Une nécessité stratégique pour l’avenir du système de santé

L’heure n’est plus aux hésitations, mais à l’action. La révolution des données de santé est en marche, et la France ne peut plus se contenter d’être spectatrice. Nous disposons d’un système de soins d’excellence, d’une expertise médicale reconnue, d’une recherche clinique de pointe et d’un écosystème HealthTech en pleine effervescence. Pourtant, nous sommes encore trop frileux face à l’exploitation des données, laissant d’autres nations structurer l’avenir de la médecine de précision et de l’intelligence artificielle en santé.

Ne nous y trompons pas : les données de santé ne sont pas seulement une ressource, elles sont un levier stratégique, un moteur d’innovation et un outil de souveraineté. Elles représentent un accélérateur de progrès médical, un atout économique majeur et une opportunité unique d’optimiser notre système de soins.

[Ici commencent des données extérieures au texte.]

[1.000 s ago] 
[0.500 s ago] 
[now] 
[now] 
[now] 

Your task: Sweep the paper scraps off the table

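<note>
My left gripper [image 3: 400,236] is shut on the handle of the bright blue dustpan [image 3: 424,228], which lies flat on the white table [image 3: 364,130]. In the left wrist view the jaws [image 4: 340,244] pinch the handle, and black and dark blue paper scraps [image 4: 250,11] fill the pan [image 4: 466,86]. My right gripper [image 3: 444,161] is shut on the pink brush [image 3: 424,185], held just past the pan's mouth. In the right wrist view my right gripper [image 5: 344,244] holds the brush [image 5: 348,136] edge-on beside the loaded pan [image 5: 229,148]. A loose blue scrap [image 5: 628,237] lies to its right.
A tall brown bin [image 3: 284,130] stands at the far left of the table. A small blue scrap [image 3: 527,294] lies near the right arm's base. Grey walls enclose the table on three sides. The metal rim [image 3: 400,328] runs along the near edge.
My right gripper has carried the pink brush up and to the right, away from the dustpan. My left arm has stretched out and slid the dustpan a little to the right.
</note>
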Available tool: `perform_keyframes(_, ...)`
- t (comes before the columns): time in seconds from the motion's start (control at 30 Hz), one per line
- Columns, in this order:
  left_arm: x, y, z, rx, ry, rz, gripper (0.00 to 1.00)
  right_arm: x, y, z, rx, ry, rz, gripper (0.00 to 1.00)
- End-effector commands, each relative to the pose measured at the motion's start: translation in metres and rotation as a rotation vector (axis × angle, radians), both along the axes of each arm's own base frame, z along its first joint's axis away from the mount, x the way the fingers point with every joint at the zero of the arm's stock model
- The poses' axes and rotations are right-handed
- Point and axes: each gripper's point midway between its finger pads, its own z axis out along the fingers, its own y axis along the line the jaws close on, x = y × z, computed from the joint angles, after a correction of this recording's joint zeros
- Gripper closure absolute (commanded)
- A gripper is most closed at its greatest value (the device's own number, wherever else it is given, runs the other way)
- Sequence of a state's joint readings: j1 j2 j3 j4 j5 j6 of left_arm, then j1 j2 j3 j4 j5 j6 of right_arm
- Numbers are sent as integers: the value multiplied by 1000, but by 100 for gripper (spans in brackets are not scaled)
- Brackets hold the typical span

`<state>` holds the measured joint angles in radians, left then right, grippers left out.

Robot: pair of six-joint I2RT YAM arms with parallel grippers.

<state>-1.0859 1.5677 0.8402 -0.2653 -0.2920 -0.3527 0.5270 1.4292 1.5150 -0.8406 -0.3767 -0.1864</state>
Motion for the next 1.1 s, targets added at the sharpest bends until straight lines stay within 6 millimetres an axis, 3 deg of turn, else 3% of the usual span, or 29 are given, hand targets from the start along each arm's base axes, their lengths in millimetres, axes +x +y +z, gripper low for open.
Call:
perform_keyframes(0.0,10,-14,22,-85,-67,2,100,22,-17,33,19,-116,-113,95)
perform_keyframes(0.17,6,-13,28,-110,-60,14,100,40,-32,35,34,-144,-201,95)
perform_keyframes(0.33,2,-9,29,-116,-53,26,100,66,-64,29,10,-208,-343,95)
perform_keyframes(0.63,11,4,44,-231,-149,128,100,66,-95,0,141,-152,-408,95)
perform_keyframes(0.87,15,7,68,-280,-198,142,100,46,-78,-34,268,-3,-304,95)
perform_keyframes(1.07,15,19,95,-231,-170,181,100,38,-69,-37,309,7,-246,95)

Nous avons tout pour réussir. Il est temps d’ouvrir l’accès aux données dans un cadre sécurisé, de structurer leur exploitation à grande échelle, d’accompagner l’innovation des startups, d’impliquer nos hôpitaux et de garantir une souveraineté numérique forte. En faisant ce choix audacieux, la France peut non seulement améliorer la qualité des soins et maîtriser ses dépenses de santé, mais aussi devenir un modèle européen et mondial de gouvernance des données médicales.

Le XXIᵉ siècle sera celui de la médecine personnalisée, de l’intelligence artificielle et des décisions basées sur la preuve. À nous d’être à la hauteur de ce défi.